Your assignment :: Only those lines from the one with "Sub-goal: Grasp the" through the last line of the material below should be output, each exactly as it appears.

Data ::

☆ ☆ ☆ ☆ ☆

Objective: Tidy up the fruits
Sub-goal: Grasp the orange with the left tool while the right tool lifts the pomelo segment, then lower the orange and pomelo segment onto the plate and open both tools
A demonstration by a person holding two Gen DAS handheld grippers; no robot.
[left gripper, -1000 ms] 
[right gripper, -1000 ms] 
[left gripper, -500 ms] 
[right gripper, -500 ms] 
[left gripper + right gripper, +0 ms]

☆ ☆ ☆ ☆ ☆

Completed task ::
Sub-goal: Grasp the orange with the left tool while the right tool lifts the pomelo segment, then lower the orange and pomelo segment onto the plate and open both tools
A demonstration by a person holding two Gen DAS handheld grippers; no robot.
[left gripper, -1000 ms] 
[right gripper, -1000 ms] 
[left gripper, -500 ms] 
[right gripper, -500 ms] 
[left gripper + right gripper, +0 ms]

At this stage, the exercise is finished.